Daily needs are well served: cafes and groceries are competitive among Austin neighborhoods (ranks 18 and 58 of 527, respectively) and place the area in high national percentiles for amenity density. Restaurants are similarly plentiful, supporting lifestyle appeal that aids leasing and retention. While neighborhood parks and pharmacies are limited within the immediate area, broader Austin access mitigates this and keeps the location functional for residents.
Demographic statistics aggregated within a 3-mile radius show population growth over the last five years with a faster increase in household counts, implying smaller household sizes and a broader pool of potential renters. Forward-looking projections point to additional household growth, which should expand the tenant base and support occupancy over time.

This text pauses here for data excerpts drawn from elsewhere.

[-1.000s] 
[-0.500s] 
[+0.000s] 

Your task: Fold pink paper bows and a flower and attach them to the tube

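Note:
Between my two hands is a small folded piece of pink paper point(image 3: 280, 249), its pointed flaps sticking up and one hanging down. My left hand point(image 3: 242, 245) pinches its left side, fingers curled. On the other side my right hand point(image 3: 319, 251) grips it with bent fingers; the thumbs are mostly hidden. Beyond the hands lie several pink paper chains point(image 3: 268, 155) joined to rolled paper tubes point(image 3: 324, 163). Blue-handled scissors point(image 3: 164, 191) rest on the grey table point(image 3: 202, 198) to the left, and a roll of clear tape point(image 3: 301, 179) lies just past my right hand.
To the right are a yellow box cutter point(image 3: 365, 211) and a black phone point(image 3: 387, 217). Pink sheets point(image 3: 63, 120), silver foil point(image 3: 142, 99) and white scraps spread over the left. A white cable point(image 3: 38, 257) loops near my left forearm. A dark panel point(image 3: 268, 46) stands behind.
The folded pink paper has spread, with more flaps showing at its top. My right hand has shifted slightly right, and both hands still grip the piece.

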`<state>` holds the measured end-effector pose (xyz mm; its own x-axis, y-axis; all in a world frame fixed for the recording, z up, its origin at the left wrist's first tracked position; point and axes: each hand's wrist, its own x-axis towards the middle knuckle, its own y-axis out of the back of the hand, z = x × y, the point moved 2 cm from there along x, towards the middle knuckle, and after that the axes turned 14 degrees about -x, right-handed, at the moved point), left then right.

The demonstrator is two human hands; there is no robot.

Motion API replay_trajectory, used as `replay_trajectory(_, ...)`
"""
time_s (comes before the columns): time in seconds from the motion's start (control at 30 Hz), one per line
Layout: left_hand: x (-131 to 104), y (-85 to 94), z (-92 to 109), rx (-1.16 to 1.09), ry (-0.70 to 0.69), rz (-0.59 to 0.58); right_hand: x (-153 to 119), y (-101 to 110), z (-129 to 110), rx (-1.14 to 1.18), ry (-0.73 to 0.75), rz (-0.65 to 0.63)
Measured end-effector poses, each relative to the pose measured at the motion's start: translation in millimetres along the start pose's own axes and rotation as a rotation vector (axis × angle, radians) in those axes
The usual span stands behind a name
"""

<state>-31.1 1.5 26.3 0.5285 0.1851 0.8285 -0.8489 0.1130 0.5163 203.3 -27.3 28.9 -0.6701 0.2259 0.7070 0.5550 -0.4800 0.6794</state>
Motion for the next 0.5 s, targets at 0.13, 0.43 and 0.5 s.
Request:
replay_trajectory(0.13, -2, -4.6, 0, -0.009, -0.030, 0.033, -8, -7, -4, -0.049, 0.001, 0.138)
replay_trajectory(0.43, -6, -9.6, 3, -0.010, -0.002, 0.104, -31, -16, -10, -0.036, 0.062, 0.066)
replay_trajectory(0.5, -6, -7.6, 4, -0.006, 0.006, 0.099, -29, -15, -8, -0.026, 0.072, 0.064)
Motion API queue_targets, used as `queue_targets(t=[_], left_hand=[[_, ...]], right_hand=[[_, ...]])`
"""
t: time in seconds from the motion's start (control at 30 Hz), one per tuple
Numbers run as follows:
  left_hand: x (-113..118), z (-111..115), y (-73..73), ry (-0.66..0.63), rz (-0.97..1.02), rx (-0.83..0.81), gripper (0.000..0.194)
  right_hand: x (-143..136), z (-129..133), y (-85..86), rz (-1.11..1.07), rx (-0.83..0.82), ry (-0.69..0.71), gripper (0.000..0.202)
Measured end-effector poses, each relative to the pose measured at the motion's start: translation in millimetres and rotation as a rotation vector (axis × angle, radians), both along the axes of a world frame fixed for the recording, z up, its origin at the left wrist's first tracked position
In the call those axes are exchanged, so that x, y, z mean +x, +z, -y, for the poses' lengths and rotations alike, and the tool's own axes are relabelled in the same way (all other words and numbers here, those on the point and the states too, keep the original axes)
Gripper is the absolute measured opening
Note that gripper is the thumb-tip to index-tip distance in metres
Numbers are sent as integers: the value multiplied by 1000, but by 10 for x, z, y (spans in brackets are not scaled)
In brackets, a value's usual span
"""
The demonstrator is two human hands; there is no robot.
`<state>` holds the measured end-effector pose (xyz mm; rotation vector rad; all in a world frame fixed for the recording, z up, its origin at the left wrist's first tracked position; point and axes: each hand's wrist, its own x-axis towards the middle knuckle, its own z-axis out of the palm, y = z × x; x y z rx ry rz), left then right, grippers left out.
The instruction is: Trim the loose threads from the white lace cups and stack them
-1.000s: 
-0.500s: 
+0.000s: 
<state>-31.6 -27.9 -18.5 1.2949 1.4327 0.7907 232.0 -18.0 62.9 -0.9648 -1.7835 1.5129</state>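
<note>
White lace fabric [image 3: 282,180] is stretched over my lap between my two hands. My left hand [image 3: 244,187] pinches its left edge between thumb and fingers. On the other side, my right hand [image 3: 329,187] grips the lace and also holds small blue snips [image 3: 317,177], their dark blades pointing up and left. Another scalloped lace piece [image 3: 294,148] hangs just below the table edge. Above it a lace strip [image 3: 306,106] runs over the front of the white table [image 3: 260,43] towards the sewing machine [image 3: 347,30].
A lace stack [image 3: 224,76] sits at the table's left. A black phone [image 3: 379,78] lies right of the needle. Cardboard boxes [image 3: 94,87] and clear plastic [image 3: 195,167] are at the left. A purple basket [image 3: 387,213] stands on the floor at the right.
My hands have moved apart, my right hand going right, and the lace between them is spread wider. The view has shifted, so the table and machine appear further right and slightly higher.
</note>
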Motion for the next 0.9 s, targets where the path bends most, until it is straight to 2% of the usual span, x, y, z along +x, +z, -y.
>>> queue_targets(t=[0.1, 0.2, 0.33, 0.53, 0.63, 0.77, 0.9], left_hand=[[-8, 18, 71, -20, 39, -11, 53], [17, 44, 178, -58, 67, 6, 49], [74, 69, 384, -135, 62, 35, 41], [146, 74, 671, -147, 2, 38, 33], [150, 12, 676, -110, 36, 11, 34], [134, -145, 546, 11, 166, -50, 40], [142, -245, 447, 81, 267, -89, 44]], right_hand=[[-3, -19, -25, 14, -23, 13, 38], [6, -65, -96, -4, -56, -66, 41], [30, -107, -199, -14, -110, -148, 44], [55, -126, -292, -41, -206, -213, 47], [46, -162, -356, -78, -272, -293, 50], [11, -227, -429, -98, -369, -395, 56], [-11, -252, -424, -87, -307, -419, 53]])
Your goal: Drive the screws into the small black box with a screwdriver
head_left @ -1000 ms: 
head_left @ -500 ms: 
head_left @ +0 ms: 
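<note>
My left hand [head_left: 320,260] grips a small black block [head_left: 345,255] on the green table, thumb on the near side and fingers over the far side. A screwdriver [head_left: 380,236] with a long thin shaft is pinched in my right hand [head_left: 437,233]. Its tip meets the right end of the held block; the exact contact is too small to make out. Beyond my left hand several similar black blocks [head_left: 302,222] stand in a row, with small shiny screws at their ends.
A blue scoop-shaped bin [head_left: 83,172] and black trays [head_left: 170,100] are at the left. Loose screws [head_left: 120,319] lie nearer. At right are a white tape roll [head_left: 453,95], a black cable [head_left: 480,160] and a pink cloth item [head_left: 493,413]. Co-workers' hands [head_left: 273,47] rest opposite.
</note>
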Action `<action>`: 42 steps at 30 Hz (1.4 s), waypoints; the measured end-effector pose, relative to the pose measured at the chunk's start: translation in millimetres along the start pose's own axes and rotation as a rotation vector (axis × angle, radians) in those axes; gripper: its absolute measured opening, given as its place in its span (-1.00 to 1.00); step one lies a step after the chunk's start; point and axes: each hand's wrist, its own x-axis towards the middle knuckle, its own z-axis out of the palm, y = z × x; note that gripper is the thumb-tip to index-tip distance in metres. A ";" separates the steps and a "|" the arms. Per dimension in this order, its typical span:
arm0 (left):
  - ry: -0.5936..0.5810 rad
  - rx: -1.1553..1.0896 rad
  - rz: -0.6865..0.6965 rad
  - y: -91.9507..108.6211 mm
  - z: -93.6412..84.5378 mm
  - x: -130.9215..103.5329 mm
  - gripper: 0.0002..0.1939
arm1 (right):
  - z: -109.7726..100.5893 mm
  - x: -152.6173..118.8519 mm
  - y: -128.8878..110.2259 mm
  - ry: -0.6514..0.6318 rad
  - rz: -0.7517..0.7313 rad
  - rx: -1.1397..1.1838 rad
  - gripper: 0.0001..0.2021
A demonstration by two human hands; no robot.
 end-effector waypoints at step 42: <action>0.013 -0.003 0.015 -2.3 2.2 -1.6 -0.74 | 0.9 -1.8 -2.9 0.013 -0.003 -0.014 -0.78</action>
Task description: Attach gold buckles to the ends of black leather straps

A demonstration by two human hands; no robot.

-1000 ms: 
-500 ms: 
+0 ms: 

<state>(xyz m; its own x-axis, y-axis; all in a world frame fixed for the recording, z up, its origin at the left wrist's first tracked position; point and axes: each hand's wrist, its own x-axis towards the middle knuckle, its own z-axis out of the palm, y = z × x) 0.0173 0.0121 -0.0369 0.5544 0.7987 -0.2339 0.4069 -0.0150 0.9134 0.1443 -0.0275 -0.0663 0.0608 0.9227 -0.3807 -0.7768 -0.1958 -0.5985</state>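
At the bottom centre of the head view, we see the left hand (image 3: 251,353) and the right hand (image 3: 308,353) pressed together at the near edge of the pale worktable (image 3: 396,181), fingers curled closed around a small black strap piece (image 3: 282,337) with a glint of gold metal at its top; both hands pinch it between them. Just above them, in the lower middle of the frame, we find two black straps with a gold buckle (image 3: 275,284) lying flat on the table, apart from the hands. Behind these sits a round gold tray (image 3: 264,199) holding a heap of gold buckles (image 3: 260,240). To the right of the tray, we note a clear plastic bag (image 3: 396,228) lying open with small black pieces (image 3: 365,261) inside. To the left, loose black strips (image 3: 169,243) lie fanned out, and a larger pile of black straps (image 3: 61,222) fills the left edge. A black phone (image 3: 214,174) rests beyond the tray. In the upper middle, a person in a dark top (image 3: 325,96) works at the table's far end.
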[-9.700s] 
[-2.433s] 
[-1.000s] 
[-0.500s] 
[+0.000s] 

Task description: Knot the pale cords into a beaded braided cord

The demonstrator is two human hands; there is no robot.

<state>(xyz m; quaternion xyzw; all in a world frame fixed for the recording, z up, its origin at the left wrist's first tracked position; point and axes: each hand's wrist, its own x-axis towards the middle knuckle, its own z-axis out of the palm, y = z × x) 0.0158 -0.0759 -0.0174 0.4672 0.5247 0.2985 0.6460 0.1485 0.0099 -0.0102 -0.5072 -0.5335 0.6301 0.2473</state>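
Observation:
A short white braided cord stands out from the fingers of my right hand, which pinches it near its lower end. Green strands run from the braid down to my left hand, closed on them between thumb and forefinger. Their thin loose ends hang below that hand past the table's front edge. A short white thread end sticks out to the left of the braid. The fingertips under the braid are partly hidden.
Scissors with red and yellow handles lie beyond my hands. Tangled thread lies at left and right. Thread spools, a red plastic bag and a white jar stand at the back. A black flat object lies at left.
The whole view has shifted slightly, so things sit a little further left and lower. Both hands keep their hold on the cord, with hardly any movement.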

Home values are elevated for the metro and nationally, which tends to sustain reliance on rental housing and supports pricing power for well-managed multifamily communities. A rent-to-income ratio near 0.18 at the neighborhood level suggests manageable affordability pressure that can aid lease retention and reduce turnover risk.
Vintage considerations: the property s 1983 construction is older than the neighborhood s average vintage (1991), creating potential value-add and modernization upside. Thoughtful capital planning can strengthen competitive positioning against newer stock while addressing aging systems.

Safety conditions should be evaluated with a comparative lens. The neighborhood s crime rank sits below the metro median (307 out of 527), and national percentiles indicate it is less safe than many neighborhoods across the country. That said, recent trends show year-over-year declines in both violent and property offense rates, which is a constructive signal to monitor.
For investors, the takeaway is to underwrite with prudent security measures and operating practices in mind, while recognizing that downward movement in offense rates can support leasing and retention as conditions improve relative to the wider region.
Proximity to corporate offices supports a diversified employment base and practical commute options for renters. Key nearby employers include Coca-Cola, Airgas, Adobe, New York Life, and Whole Foods Market HQ.
- Coca-Cola corporate offices (1.8 miles)
- Airgas corporate offices (3.0 miles)
- Adobe corporate offices (3.2 miles)
- New York Life corporate offices (4.3 miles)
- Whole Foods Market corporate offices (5.9 miles) HQ
This 104-unit, 1983-vintage community offers exposure to an A-rated Inner Suburb where neighborhood occupancy is solid and renter concentration is high, supporting a durable tenant base. According to CRE market data from WDSuite, amenity access is competitive within the metro and elevated home values reinforce sustained demand for rental housing, creating an environment conducive to steady leasing.
The asset s older vintage relative to neighborhood stock (average 1991) points to practical value-add and systems modernization opportunities that can enhance competitiveness. Within a 3-mile radius, household counts have expanded and are projected to grow further, signaling a larger renter pool over time and underpinning occupancy stability. Neighborhood affordability metrics suggest manageable rent-to-income levels, supporting retention and measured rent positioning.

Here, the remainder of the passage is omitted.